When it comes to cardinal rules in the world of fitness professionals, this one sits near the top: No personal trainer should ever recommend or endorse a particular diet for weight loss.
There are simply too many variables involved, with every client’s story unique. But that hasn’t stopped the next diet “fad” from always being right around the corner, complete with an alleged scientific breakthrough that promises results that all too often fail to deliver for the countless number of people who invest their time and money.
This is why so many turn back to the old reliable: Burn more calories in a day than you take in and you’ll lose weight, an approach that usually coincides with a lifestyle change. From that basic concept was born, long ago, the idea of counting calories, followed relatively recently by its lesser-known relative, counting macros.
Clients might start asking you if they must be counting their macros and how it works. Whether you accept as true with this type of food tracking and diet is up to you. However, what’s important is that you know the details behind counting macros and that you refer them out if their questions encroach on your scope of work.
What Are Macros?
Macronutrients are the body’s primary source for energy, with vitamins, minerals, and phytonutrients—micronutrients—offering a supporting role. Macronutrients consist of the proteins, carbohydrates, and fats contained in the food we consume. Except for alcohol, macros represent all the calories we get from what we eat and drink. Each of the macros plays a particular role in developing and maintaining fitness and health.

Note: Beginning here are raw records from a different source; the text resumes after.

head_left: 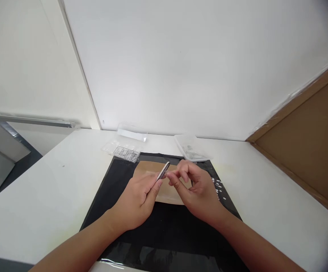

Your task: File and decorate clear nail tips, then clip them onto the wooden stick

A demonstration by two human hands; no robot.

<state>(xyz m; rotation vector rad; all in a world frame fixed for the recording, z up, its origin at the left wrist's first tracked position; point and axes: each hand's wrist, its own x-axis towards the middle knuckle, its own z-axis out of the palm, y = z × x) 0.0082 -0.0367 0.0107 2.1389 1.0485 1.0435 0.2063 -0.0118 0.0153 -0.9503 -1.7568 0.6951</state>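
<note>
My left hand [141,196] is closed on a thin, flat piece with a dark face and a pale rim [163,172], gripped between thumb and fingers and tilted up toward the right. Close beside it, my right hand [199,189] pinches with thumb and index finger near the piece's edge. Whatever lies between those fingertips is too small to make out. Under both hands is a brown sheet [169,198], resting on a black mat [164,230].
A transparent plastic package with a printed grid [126,154] lies at the back left. Behind my right hand stands a shallow translucent tray [193,149] with small bits in it. Small white pieces [218,184] are scattered on the mat's right side. A white wall [166,75] borders the table's back.
</note>
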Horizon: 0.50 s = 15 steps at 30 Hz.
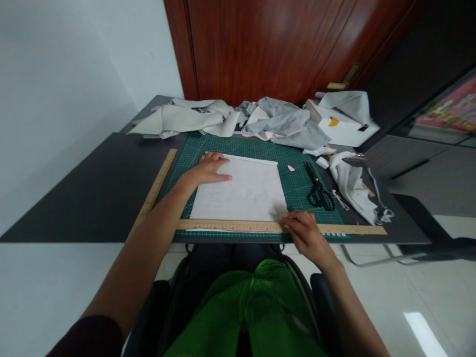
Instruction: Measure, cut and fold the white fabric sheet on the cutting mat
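Observation:
A white rectangle of fabric (243,191) lies flat on a green cutting mat (297,186). My left hand (208,169) rests palm down on the fabric's far left corner, fingers spread flat. A long wooden ruler (238,226) lies across the fabric's near edge. My right hand (305,230) presses on this ruler near the fabric's near right corner, fingers curled on the wood.
A second wooden ruler (156,186) lies along the mat's left side. Black scissors (318,191) and a small pink chalk piece (290,168) sit on the mat to the right. Grey and white fabric piles (275,121) crowd the table's far edge and right side (351,183).

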Motion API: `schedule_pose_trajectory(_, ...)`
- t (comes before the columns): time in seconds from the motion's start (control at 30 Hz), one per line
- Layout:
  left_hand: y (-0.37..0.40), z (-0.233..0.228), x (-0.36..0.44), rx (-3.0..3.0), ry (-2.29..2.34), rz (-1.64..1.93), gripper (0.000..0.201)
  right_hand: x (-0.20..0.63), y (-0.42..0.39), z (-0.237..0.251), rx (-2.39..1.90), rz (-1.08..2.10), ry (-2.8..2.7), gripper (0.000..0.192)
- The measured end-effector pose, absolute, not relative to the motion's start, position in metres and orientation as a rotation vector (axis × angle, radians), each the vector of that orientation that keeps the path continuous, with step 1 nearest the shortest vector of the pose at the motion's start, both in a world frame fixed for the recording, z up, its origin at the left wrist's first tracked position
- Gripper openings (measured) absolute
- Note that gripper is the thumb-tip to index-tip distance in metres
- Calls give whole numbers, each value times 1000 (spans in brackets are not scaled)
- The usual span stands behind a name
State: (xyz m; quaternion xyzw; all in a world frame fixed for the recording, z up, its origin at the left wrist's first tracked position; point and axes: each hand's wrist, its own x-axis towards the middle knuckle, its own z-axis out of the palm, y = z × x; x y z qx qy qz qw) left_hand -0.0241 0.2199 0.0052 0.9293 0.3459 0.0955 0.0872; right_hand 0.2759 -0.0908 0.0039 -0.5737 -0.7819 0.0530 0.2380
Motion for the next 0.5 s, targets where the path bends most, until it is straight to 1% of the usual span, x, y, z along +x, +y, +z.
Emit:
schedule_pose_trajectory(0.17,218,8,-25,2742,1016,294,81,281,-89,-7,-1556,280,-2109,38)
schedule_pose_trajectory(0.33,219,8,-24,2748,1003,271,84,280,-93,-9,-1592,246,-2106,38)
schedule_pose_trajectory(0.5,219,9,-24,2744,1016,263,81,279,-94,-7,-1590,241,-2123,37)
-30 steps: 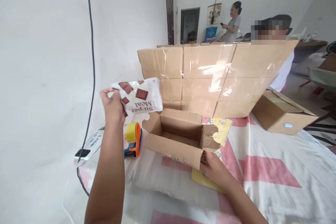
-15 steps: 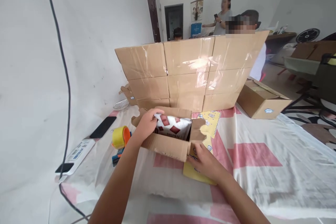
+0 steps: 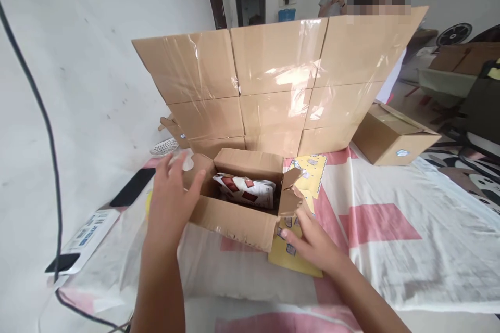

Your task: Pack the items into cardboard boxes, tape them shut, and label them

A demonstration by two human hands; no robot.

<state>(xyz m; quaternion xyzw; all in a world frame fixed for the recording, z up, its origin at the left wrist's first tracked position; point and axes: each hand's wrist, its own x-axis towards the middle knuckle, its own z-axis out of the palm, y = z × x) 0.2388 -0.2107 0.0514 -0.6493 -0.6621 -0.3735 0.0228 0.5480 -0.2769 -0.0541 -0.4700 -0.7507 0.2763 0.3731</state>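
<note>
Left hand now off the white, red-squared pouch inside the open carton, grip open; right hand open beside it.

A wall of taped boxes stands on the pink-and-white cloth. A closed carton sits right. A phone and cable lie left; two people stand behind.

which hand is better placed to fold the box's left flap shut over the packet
Left, probably. The left hand is open and already at the left flap of the open box. The right hand is at the torn right corner, across the packet from that flap.
</note>
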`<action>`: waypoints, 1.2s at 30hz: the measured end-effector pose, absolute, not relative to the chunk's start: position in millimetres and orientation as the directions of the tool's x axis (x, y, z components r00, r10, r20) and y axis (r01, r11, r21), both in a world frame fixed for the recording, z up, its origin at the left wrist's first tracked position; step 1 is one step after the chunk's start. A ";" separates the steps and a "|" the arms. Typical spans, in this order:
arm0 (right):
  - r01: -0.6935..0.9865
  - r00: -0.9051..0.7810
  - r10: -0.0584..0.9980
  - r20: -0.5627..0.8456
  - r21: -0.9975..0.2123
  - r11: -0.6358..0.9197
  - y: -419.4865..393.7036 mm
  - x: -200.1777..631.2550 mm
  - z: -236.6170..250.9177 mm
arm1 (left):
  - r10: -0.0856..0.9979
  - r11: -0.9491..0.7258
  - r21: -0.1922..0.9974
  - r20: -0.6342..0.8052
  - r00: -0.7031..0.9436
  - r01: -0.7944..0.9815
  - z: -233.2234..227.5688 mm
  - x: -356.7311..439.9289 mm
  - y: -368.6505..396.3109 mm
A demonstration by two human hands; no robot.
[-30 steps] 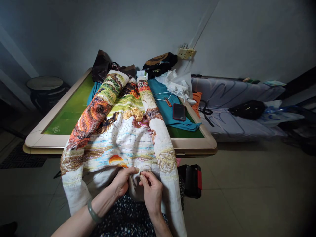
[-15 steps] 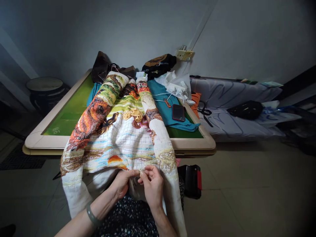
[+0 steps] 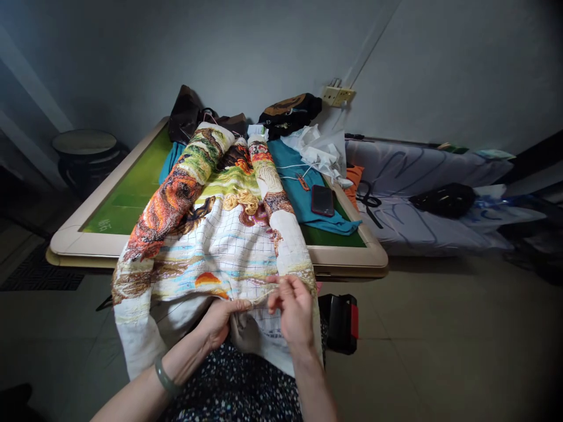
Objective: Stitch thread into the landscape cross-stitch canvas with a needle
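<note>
A large cross-stitch cloth (image 3: 220, 234) with a blue grid and bright stitched pictures hangs from the table down onto my lap. My left hand (image 3: 222, 319) pinches the cloth's lower fold near its front edge. My right hand (image 3: 294, 309) is raised slightly to the right of it, fingertips pinched together on a pale thread (image 3: 263, 298) that runs back to the cloth. A needle is too small to make out. A green bangle (image 3: 165, 378) sits on my left wrist.
A green-topped table (image 3: 132, 193) with a cream rim carries a phone (image 3: 322, 200), a teal cloth (image 3: 299, 193), white cables, bags and a yellow thread skein (image 3: 241, 201). A black-and-red case (image 3: 343, 323) stands on the floor to the right. A bed with a black bag (image 3: 442, 199) lies beyond.
My right hand has moved up and to the right, away from my left hand, drawing the thread out from the cloth. My left hand stays on the fold.
</note>
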State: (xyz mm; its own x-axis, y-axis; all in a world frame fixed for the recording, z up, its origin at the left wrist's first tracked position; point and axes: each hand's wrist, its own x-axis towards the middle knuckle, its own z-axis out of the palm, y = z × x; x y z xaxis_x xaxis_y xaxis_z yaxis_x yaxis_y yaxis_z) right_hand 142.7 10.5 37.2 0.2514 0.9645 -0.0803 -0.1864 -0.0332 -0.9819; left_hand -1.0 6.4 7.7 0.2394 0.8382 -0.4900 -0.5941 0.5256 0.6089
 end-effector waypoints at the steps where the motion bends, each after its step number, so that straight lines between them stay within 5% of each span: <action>1: -0.304 0.280 0.955 -0.102 -0.953 -0.013 12.9 151.4 42.8 | 0.833 0.531 0.605 -0.502 0.233 -0.594 6.3 -1.4 6.4; 5: -0.491 0.375 0.926 -0.030 -0.854 0.171 18.0 184.5 63.2 | 0.815 0.550 0.595 -0.538 0.218 -0.586 1.5 -1.6 5.9; 13: -0.366 0.533 0.843 0.074 -0.878 0.309 10.3 196.0 64.3 | 0.806 0.548 0.609 -0.568 0.167 -0.574 4.0 -0.5 5.8; 17: -0.271 0.338 0.941 0.002 -0.957 0.100 -4.7 174.6 55.0 | 0.816 0.528 0.632 -0.563 0.133 -0.567 3.9 0.6 5.6; 21: 0.048 0.060 0.985 -0.163 -0.985 -0.166 -21.9 146.6 30.1 | 0.830 0.522 0.649 -0.536 0.153 -0.554 2.9 0.8 4.9; 24: 0.204 0.029 0.983 -0.180 -0.962 -0.182 -28.3 136.0 15.5 | 0.839 0.519 0.661 -0.515 0.176 -0.541 1.6 -0.4 4.7; 36: 0.365 0.043 0.993 -0.112 -0.923 -0.120 -26.2 132.5 16.2 | 0.846 0.508 0.660 -0.503 0.177 -0.554 -1.7 -0.8 4.4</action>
State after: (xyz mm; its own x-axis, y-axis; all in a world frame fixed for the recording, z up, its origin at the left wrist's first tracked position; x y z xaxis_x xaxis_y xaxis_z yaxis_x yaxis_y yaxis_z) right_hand 132.5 -26.2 16.2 0.0431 0.9928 -0.1121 0.3650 -0.1201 -0.9232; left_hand -0.8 4.4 -1.7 0.1765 0.8462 -0.5027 -0.5544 0.5075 0.6596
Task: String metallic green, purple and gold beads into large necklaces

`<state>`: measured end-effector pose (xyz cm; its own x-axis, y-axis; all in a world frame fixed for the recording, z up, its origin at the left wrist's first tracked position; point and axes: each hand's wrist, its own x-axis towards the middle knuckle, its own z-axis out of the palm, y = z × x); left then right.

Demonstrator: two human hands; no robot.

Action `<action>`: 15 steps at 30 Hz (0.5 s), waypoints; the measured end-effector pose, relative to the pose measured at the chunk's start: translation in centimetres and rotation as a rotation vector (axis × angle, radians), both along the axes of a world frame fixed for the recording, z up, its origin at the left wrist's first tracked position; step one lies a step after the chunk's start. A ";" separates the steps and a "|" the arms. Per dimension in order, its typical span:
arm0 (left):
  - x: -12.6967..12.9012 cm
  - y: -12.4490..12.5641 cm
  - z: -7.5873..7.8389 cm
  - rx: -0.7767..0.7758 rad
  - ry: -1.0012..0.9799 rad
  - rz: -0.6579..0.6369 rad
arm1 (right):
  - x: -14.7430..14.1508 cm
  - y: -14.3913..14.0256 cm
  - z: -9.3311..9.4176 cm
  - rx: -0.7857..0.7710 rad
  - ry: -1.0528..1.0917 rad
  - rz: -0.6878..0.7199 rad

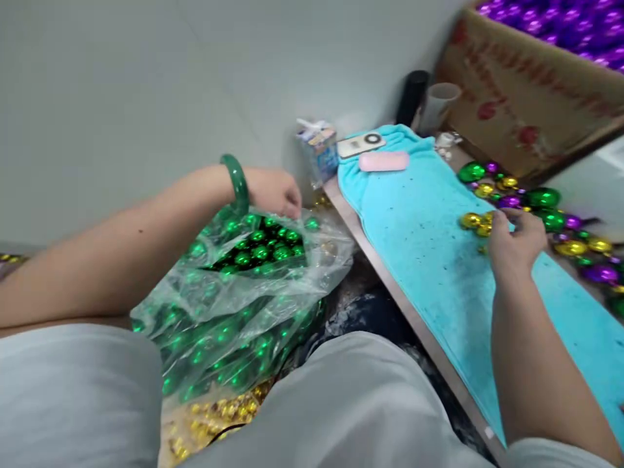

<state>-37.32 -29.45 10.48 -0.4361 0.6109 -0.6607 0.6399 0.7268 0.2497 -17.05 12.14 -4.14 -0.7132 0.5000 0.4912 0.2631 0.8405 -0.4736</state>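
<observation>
My left hand [273, 190], with a green bangle [236, 182] at its wrist, is closed just above the mouth of a clear plastic bag [316, 276]. Shiny green balls [258, 251] fill the bag. The curled fingers hide whatever may be between them. Over the turquoise cloth [414, 227], my right hand [520, 237] pinches a small cluster of shiny gold balls [475, 221], which sticks out to the left of its fingertips. Green, purple and gold balls [543, 197] lie along the cloth's far edge, just beyond this hand.
A cardboard box [526, 97] of purple balls [560, 26] stands at the back right. Beside it are a translucent cup [439, 107] and a black cylinder [412, 97]. A phone [358, 145], a pink case [384, 161] and a small carton [319, 153] sit near the wall. Gold balls [219, 416] lie below the bag.
</observation>
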 end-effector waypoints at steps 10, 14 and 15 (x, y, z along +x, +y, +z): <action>5.0 -12.1 -12.9 -0.025 0.278 0.236 | -8.4 -24.0 2.0 -0.005 -0.538 0.828; 5.3 -11.0 -15.3 0.184 0.318 0.239 | -10.1 -28.6 -0.3 0.099 -0.566 0.728; 5.1 -10.6 -15.8 0.208 0.343 0.237 | -10.4 -29.1 -1.0 0.105 -0.566 0.651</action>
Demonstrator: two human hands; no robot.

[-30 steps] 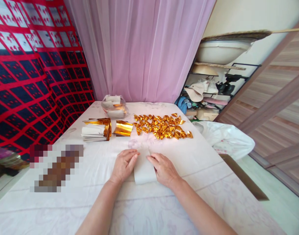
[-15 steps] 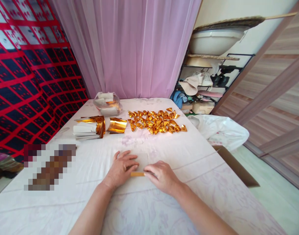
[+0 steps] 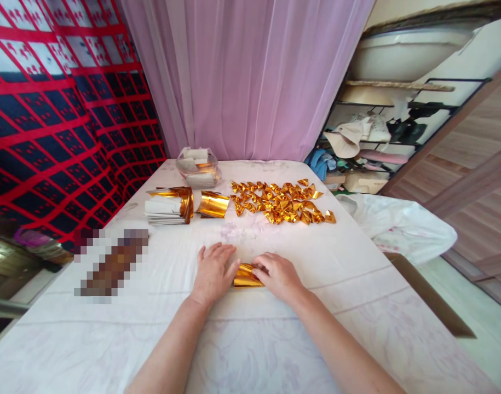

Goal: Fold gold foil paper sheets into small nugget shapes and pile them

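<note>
A sheet of gold foil paper (image 3: 247,277) lies on the cloth-covered table between my hands, its shiny side up and its near edge folded or curled. My right hand (image 3: 280,276) pinches the sheet's right end between thumb and fingers. At the other end, my left hand (image 3: 214,272) rests with fingers stretched out and its thumb against the sheet's left edge. Farther back lie many small folded gold foil pieces (image 3: 291,210). To their left are a few flat foil sheets (image 3: 213,204) and a thicker stack of foil paper (image 3: 165,210) with white backs.
Behind the stack stands a clear plastic bag (image 3: 197,169) of more paper. A blurred-out patch (image 3: 114,265) covers something at the table's left. Beyond the right edge are a white plastic bag (image 3: 414,224), a cardboard piece (image 3: 433,298) and a shelf rack holding a basin (image 3: 410,54).
The sheet showed a narrow folded strip at its near edge and a pale surface; now more of its gold side shows. My right hand has shifted its grip. The camera view has turned left.
</note>
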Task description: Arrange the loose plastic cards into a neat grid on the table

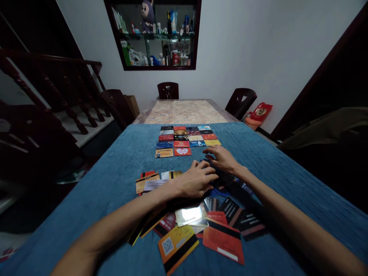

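My view is dim, darkest along the far left and right. White glare covers one gold card (184,219), lower centre. The edges look stretched.

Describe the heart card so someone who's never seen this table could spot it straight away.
On the blue cloth, find the neat rows of cards beyond the loose pile. The nearest row holds just two cards. The heart card is the right-hand one, red with a large white heart, while the orange card beside it shows a small figure.
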Demonstrator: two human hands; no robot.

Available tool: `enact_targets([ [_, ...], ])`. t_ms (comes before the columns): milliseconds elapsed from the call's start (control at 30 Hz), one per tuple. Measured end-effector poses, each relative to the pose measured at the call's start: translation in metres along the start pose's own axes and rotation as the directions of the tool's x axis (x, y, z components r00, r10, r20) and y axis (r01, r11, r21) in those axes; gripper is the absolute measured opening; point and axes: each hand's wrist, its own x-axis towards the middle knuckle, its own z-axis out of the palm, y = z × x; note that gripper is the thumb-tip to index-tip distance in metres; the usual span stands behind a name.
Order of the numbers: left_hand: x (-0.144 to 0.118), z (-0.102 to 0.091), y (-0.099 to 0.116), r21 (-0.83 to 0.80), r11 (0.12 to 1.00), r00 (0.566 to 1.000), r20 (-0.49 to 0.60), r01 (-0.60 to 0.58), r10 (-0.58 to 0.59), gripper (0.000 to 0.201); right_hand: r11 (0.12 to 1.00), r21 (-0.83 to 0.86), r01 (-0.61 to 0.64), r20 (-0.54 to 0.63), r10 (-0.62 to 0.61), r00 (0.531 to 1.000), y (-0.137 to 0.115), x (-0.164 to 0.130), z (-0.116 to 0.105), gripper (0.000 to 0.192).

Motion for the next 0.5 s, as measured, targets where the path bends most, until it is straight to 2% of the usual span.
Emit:
enact_targets([
  [100,0.001,0.006,0.007,0.0,0.999,0.998,0.033,-0.044,0.044,0.039,1.0,0.006,0.003,0.015,-0.003,1.0,0.008,-0.02,-0.003,0.026],
  [233,0.0,0.014,0.006,0.005,0.998,0.996,0.068,-0.06,0.06,0.041,0.997,0.078,0.029,0.045,-0.033,0.998,0.015,-0.043,-0.009,0.026],
  [367,-0.001,0.018,0.001,0.008,0.998,0.997,0.051,-0.064,0.064,0.04,0.981,0.187,0.055,0.077,-0.071,0.994,0.018,-0.059,-0.02,0.026],
  [500,-0.002,0.015,-0.004,0.017,0.998,0.997,0.035,-0.063,0.063,0.035,0.974,0.224,0.043,0.16,-0.081,0.984,0.02,-0.068,-0.032,0.026],
])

Proteins help build and maintain lean muscle mass. Proteins also build, maintain, and repair body tissue, which is very important to the recovery process after a workout.
Carbohydrates are the primary energy source for the body and the brain. Carbs increase blood glucose levels, which is what supplies the energy to the body and is the preferred source of energy to the brain.
Fats help regulate hormones. And while all types of fats should be part of a healthy diet, unsaturated fats should be the predominant kind, with saturated and trans fats held to a minimum.
Every macro contains a certain number of calories per gram. A gram of protein or carbohydrate equals four calories. A gram of fat equals nine calories. If drinking alcohol is part of the equation, that needs to be accounted for, too. Alcohol has seven calories per gram.
The percentage of macros during a diet has a direct effect on the body’s ability to perform and recover from exercise, control hunger, and gain or lose weight. When compared to counting only calories, it’s a difference that proponents say can be explained like this: Counting calories is like buying a suit off the rack; counting macros is like having a suit tailor-made.